Since last fall, Bolivia has been in turmoil. The last much-maligned presidential election of October 20, 2019 was followed by violent riots and the forced departure into exile of Evo Morales, the outgoing socialist head of state who had tried unsuccessfully to stay in the presidency after 13 years. in power. As the Constitution requires, the institutional vacuum is filled by a provisional government. This right-wing team, led by interim president Jeanine Añez, has ruled Bolivia with an iron fist for six months and is far from unanimous in a country where ideological polarization is in full swing. The political crisis should have ended in new presidential and legislative elections, scheduled for May 3, 2020. But the coronavirus decided otherwise.

The first two Covid-19 patients were screened in Bolivia on March 10 . On March 21 , the Supreme Electoral Court decided to postpone the sine die polls due to the epidemic. The majority of the eight presidential candidates had called for the postponement because they could not campaign. On the other hand, the two favorites of the polls were opposed to it: Luis Arce, candidate of the Movement towards Socialism (MAS, the party of Evo Morales), and the ex-president Carlos Mesa who had been the main opponent of Evo Morales during the poll last October.

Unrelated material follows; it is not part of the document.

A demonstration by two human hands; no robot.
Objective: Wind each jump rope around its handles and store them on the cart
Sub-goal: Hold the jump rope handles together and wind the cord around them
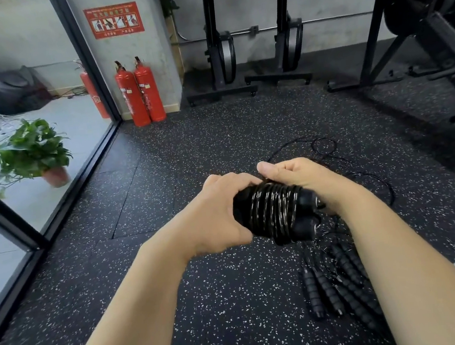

Four days after the announcement of the electoral institution, the acting president decreed a state of health emergency. Jeanine Añez is herself a presidential candidate but so far only finds herself in third place in voting intentions. The document signed by the Head of State stipulates a very strict confinement of the population (only one person per family has the right to go out each day), the closing of the borders and the deployment of the army and the police. But that's not all: in order to stop the Covid-19 epidemic, people who “  misinform or create uncertainty among the population  ” will now be “  liable to criminal prosecution for crimes against public health.  ", With sentences of one to ten years in prison.

Since the entry into force of the state of health emergency in Bolivia on March 26, the interim right-wing government has put 67 people under investigation. At the end of April, 37 of them were already sentenced, warns Amnesty International. All criticized the management of the health crisis by the provisional authorities. Under the pretext of fighting Covid-19 , Jeanine Añez's decree presents a serious setback for freedom of expression in Bolivia,  " criticizes the Human Rights Watch organization. On April 12, the Inter-American Commission on Human Rights even asked the interim government to withdraw the text.

In Bolivia, anger is raging. Voters and supporters of ex-president Evo Morales are organizing deafening pot concerts to demand that elections be held as soon as possible. They suspect the right-wing government of wanting to postpone the vote until next year and cracking down on opponents in the meantime. At the end of April , the Supreme Electoral Court proposed that the elections be held between June 28 and September 27. The law for the convocation of the polls is adopted by the two chambers of the Parliament where the MAS, the party of Evo Morales, holds the majority. The text stipulates that the elections must be held within 90 days from May 3, 2020. To come into force, it must be promulgated by the acting president.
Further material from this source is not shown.